--- Supplied entries Enclosed Below ---

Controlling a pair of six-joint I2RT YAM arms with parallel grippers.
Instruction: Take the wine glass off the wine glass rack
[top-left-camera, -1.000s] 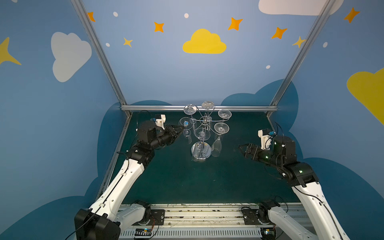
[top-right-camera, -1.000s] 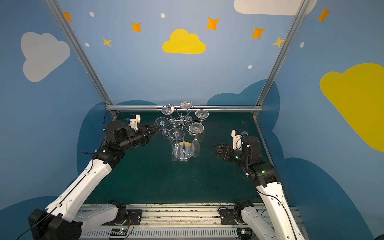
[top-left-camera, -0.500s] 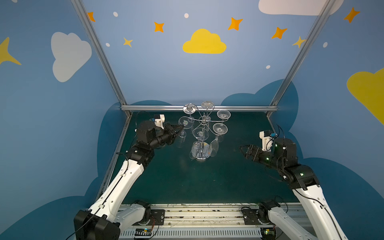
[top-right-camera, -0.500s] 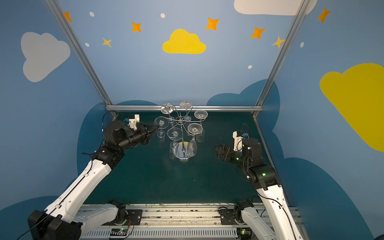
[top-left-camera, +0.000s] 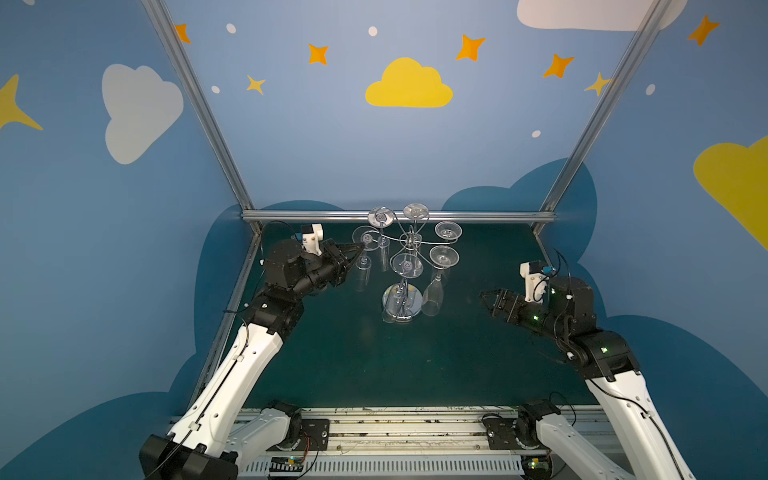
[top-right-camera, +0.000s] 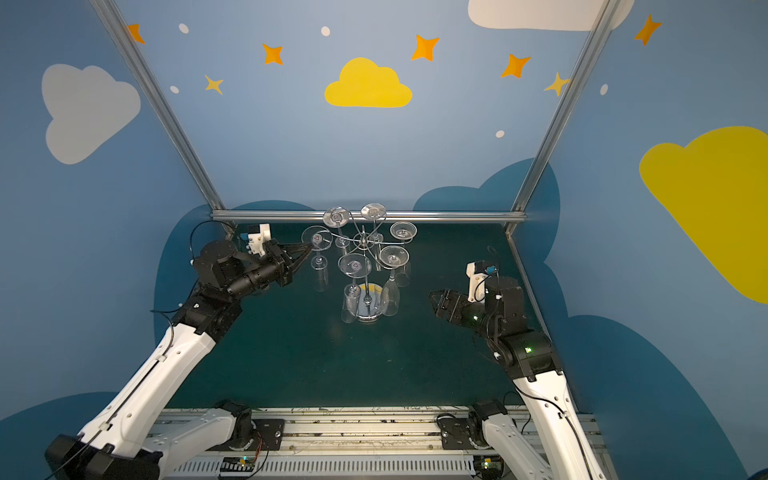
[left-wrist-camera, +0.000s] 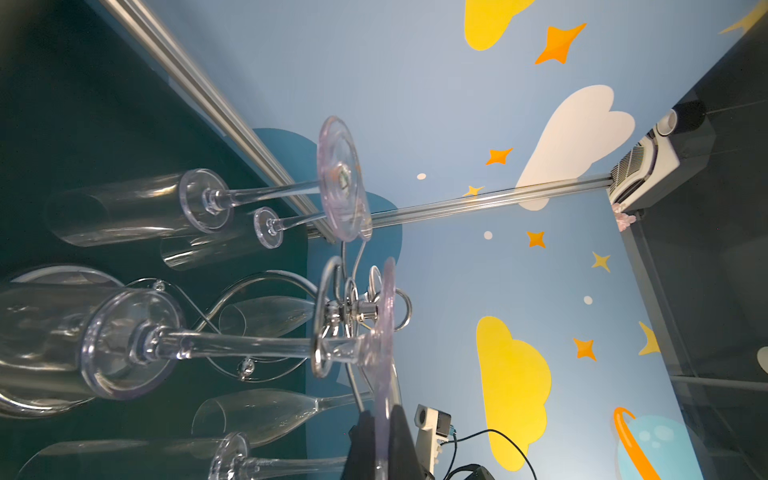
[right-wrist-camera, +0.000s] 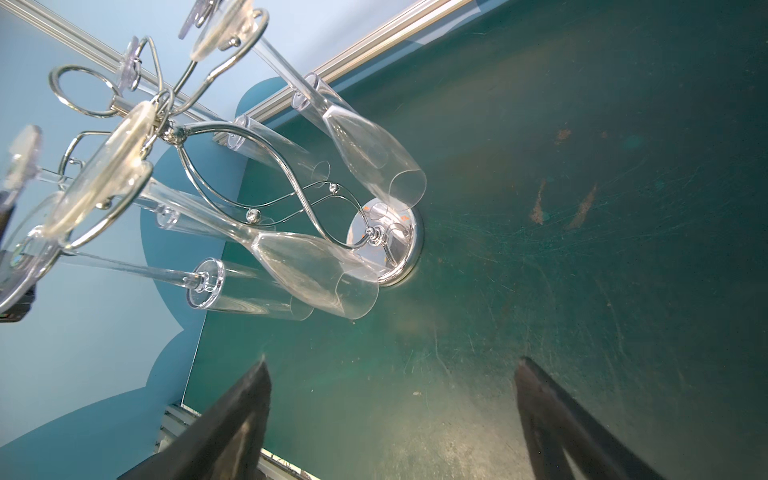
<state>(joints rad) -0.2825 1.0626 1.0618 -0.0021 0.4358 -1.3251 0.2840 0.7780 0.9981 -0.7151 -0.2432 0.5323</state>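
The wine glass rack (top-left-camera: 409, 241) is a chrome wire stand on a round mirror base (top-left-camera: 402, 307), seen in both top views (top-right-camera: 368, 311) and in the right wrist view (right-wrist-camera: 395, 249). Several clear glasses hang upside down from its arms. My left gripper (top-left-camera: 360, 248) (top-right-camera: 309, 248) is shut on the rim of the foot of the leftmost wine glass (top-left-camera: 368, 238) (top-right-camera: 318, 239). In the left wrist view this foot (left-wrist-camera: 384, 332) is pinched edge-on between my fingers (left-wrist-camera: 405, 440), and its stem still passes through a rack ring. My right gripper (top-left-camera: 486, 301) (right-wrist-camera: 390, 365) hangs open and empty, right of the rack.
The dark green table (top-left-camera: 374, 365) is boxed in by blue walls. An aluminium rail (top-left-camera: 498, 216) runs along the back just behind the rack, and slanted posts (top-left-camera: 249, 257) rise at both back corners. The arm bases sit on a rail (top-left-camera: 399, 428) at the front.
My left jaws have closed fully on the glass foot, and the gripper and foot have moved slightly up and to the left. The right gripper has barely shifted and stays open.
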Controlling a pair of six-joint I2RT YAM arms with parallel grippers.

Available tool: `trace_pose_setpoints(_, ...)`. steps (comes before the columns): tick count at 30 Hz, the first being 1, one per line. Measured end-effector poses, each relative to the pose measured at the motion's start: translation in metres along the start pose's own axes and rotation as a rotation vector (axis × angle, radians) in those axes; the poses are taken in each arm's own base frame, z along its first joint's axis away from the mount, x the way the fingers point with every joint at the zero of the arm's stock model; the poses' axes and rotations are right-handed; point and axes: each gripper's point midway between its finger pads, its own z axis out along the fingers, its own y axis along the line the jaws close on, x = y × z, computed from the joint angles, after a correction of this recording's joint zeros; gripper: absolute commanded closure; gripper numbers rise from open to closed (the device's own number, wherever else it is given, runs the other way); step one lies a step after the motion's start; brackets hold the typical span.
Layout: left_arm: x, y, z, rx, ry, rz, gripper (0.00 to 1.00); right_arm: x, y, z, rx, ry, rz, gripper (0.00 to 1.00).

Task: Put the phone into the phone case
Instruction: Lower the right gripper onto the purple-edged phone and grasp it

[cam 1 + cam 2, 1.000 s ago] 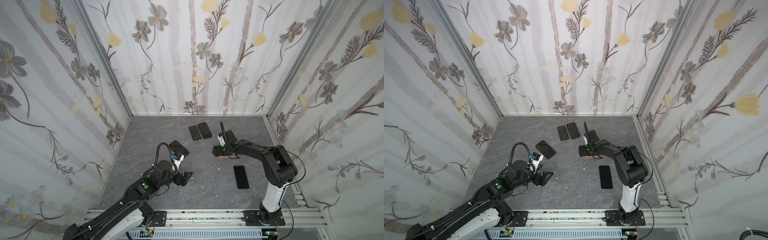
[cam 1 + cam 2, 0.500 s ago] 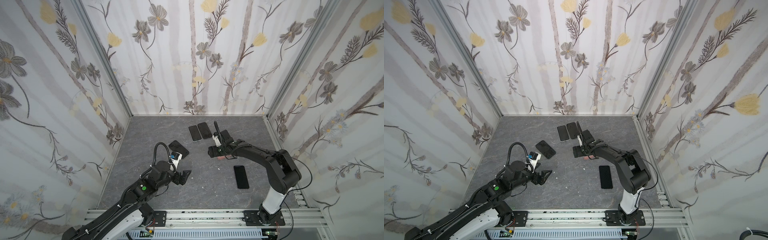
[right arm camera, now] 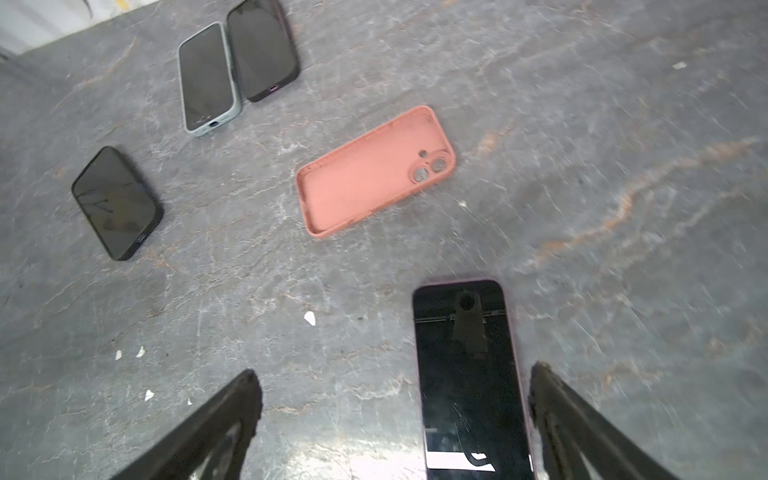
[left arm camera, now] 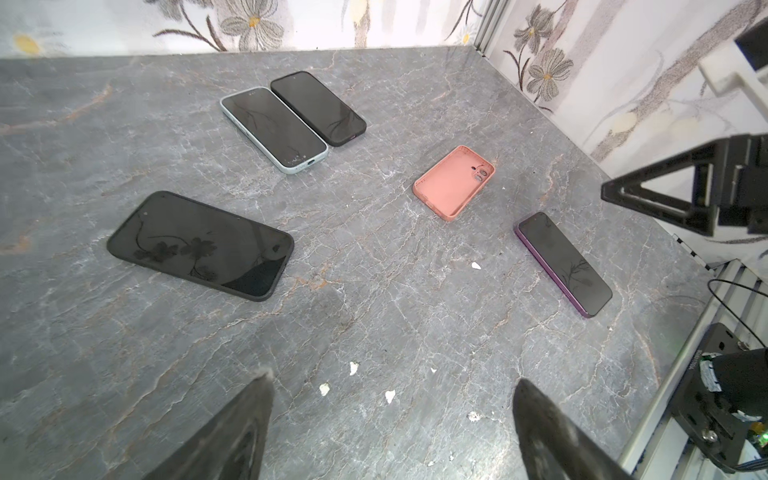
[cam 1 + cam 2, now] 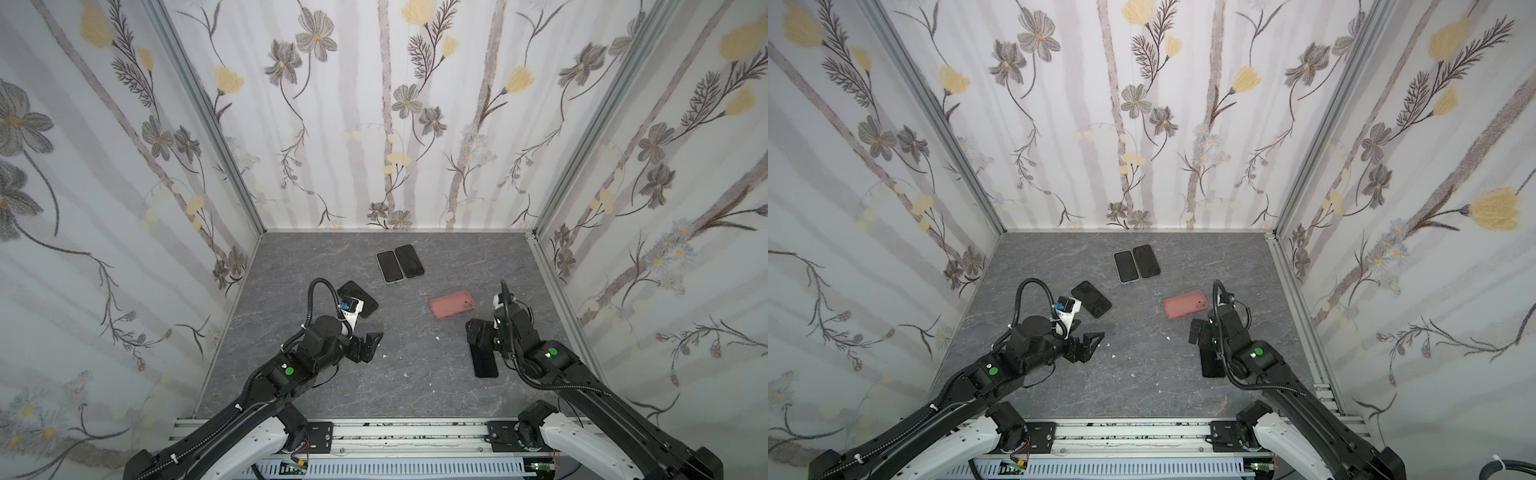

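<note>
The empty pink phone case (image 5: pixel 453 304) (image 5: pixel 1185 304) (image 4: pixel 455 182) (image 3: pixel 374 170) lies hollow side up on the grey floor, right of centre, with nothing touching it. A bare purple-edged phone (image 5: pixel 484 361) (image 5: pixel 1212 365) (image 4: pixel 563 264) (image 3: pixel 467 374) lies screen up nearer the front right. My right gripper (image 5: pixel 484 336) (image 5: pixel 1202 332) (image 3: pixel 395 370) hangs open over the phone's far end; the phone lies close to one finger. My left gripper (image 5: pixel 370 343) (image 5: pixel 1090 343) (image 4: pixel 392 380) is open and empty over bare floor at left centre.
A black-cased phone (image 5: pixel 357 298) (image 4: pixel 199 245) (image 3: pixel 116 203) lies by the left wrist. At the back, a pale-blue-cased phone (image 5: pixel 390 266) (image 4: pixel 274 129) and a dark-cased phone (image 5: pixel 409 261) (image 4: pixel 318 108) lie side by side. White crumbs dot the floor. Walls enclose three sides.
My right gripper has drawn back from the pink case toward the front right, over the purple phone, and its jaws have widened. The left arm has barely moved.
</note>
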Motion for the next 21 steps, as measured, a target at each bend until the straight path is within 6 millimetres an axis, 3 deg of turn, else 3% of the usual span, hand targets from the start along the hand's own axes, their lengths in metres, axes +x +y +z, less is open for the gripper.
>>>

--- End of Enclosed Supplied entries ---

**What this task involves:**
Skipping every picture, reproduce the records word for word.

**Output of the exercise:**
Controlling a pair of six-joint I2RT YAM arms with parallel grippers.
Instruction: Take the wine glass off the wine glass rack
[top-left-camera, -1.000s] 
[top-right-camera, -1.000s] 
[top-left-camera, -0.500s] 
[top-right-camera, -0.500s] 
[top-left-camera, +0.000s] 
[top-right-camera, +0.000s] 
[left-wrist-camera, +0.000s] 
[right-wrist-camera, +0.000s] 
<state>(joints rad) -0.2825 1.0626 1.0618 -0.0021 0.4358 -1.3251 0.2840 0.7780 0.9981 -0.7151 -0.2432 0.5323</state>
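The wine glass rack (top-left-camera: 409, 241) is a chrome wire stand on a round mirror base (top-left-camera: 402, 307), seen in both top views (top-right-camera: 368, 311) and in the right wrist view (right-wrist-camera: 395, 249). Several clear glasses hang upside down from its arms. My left gripper (top-left-camera: 360, 248) (top-right-camera: 309, 248) is shut on the rim of the foot of the leftmost wine glass (top-left-camera: 368, 238) (top-right-camera: 318, 239). In the left wrist view this foot (left-wrist-camera: 384, 332) is pinched edge-on between my fingers (left-wrist-camera: 405, 440), and its stem still passes through a rack ring. My right gripper (top-left-camera: 486, 301) (right-wrist-camera: 390, 365) hangs open and empty, right of the rack.
The dark green table (top-left-camera: 374, 365) is boxed in by blue walls. An aluminium rail (top-left-camera: 498, 216) runs along the back just behind the rack, and slanted posts (top-left-camera: 249, 257) rise at both back corners. The arm bases sit on a rail (top-left-camera: 399, 428) at the front.
My left jaws have closed fully on the glass foot, and the gripper and foot have moved slightly up and to the left. The right gripper has barely shifted and stays open.
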Controlling a pair of six-joint I2RT YAM arms with parallel grippers.

Available tool: `trace_pose_setpoints(_, ...)`. steps (comes before the columns): tick count at 30 Hz, the first being 1, one per line. Measured end-effector poses, each relative to the pose measured at the motion's start: translation in metres along the start pose's own axes and rotation as a rotation vector (axis × angle, radians) in those axes; the poses are taken in each arm's own base frame, z along its first joint's axis away from the mount, x the way the fingers point with every joint at the zero of the arm's stock model; the poses' axes and rotations are right-handed; point and axes: each gripper's point midway between its finger pads, its own z axis out along the fingers, its own y axis along the line the jaws close on, x = y × z, computed from the joint angles, after a correction of this recording's joint zeros; gripper: absolute commanded closure; gripper numbers rise from open to closed (the device's own number, wherever else it is given, runs the other way); step one lies a step after the motion's start; brackets hold the typical span.
Layout: left_arm: x, y, z, rx, ry, rz, gripper (0.00 to 1.00); right_arm: x, y, z, rx, ry, rz, gripper (0.00 to 1.00).

Task: Put the phone into the phone case
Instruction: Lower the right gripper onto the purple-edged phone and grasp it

[cam 1 + cam 2, 1.000 s ago] 
[cam 1 + cam 2, 0.500 s ago] 
[right arm camera, now] 
[left arm camera, now] 
[cam 1 + cam 2, now] 

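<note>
The empty pink phone case (image 5: pixel 453 304) (image 5: pixel 1185 304) (image 4: pixel 455 182) (image 3: pixel 374 170) lies hollow side up on the grey floor, right of centre, with nothing touching it. A bare purple-edged phone (image 5: pixel 484 361) (image 5: pixel 1212 365) (image 4: pixel 563 264) (image 3: pixel 467 374) lies screen up nearer the front right. My right gripper (image 5: pixel 484 336) (image 5: pixel 1202 332) (image 3: pixel 395 370) hangs open over the phone's far end; the phone lies close to one finger. My left gripper (image 5: pixel 370 343) (image 5: pixel 1090 343) (image 4: pixel 392 380) is open and empty over bare floor at left centre.
A black-cased phone (image 5: pixel 357 298) (image 4: pixel 199 245) (image 3: pixel 116 203) lies by the left wrist. At the back, a pale-blue-cased phone (image 5: pixel 390 266) (image 4: pixel 274 129) and a dark-cased phone (image 5: pixel 409 261) (image 4: pixel 318 108) lie side by side. White crumbs dot the floor. Walls enclose three sides.
My right gripper has drawn back from the pink case toward the front right, over the purple phone, and its jaws have widened. The left arm has barely moved.
</note>
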Motion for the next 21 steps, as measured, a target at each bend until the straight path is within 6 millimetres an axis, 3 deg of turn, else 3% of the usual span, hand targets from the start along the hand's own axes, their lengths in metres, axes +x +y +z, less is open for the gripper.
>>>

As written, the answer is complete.